Dennis O’Keefe (L’Indésirable Monsieur Donovan) interprète avec justesse ce truand qui, par amour, fera le choix de se sacrifier pour sauver celle qu’il aime véritablement. Le dur visage de Claire Trevor (Adieu, ma Belle) sied particulièrement à son personnage qui en a vu d’autre quand celui, angélique, de Marsha Hunt (Le Châtiment) sert un personnage dont les sentiments et les convictions évoluent au fur et à mesure du film. Si finalement leurs rôles ne sont que secondaires dans cette histoire, il ne faut malgré tout pas oublier la figure du Mal. Ici, c’est Raymond Burr (M, La Femme au Gardénia), colosse filmé uniquement en contre-plongée afin asseoir définitivement sa puissance et John Ireland (The Fast and the Furious) en tueur n’hésitant pas à s’opposer régulièrement à son patron qui s’y collent. Et le moins que l’on puisse dire, c’est qu’ils sont sacrément convaincants.

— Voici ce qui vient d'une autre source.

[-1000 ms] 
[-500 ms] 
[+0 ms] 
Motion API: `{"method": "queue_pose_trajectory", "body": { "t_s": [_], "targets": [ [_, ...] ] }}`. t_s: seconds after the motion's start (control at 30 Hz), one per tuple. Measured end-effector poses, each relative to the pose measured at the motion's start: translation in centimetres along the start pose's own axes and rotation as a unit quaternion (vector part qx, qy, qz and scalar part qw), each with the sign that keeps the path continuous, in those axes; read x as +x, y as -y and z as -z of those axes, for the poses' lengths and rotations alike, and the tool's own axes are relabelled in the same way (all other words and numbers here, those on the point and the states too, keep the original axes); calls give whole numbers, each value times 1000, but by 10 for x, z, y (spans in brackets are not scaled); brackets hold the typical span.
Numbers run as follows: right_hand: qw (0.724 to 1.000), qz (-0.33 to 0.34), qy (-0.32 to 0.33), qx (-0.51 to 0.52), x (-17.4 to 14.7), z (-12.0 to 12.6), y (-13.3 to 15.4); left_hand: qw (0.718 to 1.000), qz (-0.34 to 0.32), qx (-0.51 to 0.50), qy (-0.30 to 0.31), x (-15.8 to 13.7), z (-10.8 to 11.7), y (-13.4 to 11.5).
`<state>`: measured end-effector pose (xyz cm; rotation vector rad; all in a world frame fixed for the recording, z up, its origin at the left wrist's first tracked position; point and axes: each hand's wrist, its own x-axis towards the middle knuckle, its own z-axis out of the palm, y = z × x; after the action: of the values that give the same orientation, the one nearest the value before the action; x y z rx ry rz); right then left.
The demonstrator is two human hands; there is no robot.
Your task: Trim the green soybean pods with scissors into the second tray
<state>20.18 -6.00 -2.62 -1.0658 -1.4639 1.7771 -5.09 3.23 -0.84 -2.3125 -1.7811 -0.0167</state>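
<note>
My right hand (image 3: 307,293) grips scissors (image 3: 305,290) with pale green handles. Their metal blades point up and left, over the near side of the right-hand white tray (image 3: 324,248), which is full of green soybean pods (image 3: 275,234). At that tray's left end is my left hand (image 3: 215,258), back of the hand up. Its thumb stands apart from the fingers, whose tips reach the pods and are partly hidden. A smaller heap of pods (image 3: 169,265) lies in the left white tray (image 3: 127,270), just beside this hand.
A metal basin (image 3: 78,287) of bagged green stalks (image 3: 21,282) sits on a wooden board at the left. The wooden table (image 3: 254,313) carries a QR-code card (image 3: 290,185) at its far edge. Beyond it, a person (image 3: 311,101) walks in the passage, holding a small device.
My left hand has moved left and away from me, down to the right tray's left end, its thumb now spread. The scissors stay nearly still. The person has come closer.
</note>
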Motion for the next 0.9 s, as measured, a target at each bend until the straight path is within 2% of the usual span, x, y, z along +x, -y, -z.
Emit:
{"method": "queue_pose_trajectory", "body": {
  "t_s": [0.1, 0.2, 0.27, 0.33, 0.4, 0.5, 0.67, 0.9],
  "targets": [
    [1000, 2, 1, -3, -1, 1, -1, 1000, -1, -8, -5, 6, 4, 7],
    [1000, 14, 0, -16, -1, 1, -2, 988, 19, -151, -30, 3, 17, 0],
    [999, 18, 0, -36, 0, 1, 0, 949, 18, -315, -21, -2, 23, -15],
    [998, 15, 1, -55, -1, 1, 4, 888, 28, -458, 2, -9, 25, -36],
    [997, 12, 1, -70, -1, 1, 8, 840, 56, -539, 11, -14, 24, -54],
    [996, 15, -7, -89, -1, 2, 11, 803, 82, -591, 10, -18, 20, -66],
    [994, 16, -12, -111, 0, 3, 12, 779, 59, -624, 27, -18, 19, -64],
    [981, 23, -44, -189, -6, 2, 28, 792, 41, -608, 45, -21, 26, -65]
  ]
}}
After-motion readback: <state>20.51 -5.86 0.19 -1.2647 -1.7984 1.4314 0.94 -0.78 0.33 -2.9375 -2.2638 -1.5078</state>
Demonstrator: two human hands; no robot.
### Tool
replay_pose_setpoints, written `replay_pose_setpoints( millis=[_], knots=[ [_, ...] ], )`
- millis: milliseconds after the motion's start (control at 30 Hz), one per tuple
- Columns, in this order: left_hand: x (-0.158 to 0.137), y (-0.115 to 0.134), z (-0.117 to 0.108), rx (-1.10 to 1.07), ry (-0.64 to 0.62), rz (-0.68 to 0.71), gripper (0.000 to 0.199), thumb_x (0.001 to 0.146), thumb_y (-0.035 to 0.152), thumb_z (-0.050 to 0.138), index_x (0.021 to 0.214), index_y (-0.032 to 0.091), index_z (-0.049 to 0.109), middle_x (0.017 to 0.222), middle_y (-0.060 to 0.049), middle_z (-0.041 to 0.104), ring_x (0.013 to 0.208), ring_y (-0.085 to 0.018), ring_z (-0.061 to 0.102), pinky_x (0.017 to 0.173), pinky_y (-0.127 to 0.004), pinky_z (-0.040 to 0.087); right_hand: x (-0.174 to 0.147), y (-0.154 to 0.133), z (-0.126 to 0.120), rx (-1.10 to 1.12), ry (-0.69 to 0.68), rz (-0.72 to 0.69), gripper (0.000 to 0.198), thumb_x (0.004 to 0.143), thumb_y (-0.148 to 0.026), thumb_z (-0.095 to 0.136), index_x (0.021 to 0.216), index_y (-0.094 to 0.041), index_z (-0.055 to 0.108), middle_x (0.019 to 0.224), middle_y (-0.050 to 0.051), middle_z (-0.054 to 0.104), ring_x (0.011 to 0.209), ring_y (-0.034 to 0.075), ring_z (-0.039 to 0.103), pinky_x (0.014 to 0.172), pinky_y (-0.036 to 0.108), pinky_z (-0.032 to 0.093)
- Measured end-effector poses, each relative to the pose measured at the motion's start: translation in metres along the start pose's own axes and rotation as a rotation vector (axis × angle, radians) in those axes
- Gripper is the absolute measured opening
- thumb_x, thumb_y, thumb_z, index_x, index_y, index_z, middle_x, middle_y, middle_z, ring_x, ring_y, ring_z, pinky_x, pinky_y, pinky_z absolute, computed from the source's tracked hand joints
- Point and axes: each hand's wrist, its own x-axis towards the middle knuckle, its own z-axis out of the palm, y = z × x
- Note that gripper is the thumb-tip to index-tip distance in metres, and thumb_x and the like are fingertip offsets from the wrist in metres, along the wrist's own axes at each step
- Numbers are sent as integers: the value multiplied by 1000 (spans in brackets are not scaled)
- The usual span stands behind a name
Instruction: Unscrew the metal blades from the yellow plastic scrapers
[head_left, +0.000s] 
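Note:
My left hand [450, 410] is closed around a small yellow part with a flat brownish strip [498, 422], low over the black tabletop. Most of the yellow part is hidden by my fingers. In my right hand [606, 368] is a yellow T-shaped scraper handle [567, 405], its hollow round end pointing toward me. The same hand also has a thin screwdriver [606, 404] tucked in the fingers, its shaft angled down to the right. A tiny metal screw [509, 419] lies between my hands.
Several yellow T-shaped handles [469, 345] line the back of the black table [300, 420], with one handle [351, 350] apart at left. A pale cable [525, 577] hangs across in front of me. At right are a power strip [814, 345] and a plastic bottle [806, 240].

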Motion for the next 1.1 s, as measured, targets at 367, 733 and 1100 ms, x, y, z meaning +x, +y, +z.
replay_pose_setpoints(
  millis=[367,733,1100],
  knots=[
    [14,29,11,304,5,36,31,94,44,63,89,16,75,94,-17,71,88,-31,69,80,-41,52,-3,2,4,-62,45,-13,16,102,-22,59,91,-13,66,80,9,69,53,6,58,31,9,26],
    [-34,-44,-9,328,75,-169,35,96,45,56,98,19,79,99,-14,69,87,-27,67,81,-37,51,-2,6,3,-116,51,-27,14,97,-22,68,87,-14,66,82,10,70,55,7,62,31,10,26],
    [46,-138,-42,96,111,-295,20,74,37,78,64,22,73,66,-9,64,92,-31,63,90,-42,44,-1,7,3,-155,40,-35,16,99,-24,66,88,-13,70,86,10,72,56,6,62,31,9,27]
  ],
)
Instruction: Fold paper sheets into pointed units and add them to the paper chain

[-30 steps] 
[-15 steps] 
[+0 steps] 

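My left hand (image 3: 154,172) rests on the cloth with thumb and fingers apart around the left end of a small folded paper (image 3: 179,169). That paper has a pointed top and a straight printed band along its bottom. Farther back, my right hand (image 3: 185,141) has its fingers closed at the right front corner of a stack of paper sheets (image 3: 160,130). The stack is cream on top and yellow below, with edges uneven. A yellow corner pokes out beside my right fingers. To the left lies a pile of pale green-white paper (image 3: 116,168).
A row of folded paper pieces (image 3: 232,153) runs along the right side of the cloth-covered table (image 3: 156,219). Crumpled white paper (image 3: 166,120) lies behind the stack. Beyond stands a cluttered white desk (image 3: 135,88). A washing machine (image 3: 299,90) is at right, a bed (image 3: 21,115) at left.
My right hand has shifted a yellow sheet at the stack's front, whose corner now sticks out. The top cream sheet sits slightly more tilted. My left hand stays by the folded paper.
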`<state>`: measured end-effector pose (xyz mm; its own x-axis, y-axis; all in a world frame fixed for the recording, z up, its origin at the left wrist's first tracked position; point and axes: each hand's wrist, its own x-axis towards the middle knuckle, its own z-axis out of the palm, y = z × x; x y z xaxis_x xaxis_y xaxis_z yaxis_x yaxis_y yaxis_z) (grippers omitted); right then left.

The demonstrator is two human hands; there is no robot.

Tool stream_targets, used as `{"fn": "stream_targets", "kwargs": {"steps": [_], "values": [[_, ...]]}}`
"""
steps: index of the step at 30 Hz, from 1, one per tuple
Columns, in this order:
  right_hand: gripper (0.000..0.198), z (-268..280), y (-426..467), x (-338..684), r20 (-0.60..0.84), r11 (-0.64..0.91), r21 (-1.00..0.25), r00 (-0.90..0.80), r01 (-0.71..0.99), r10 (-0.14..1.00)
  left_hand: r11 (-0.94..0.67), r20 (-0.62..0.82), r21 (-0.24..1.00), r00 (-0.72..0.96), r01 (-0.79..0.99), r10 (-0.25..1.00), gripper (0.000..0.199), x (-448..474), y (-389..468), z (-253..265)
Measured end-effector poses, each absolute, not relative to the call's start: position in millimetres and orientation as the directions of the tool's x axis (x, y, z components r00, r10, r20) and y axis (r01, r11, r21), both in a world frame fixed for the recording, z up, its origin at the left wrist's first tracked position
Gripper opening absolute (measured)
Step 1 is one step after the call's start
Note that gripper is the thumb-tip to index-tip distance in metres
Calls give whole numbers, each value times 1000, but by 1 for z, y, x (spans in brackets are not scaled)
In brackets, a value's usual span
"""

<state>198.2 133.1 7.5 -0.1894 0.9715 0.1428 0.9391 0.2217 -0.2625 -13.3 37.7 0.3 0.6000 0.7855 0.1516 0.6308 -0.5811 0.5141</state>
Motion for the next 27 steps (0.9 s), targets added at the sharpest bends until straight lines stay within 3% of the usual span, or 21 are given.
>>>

Marché de Brutes est un excellent film qui en surprendra plus d’un de par son traitement intimiste. La photographie de John Alton est sublime, l’interprétation hypnotique. A ne pas louper d’autant plus que Rimini Editions met les petits plats dans les grands.

Edition Bluray :

Avec Marché de Brutes, Rimini Editions frappe un grand coup ! La copie, issue d’un master 2K, est sublime et rend parfaitement hommage au magnifique travail de John Alton. Le grain est parfaitement maîtrisé, le niveau de détail élevé. La bande-son, proposée en version originale avec ou sans sous-titre, est claire et puissante. Un superbe travail qui laisse présager du meilleur pour le prochain film noir à sortir chez l’éditeur, La Brigade du Suicide.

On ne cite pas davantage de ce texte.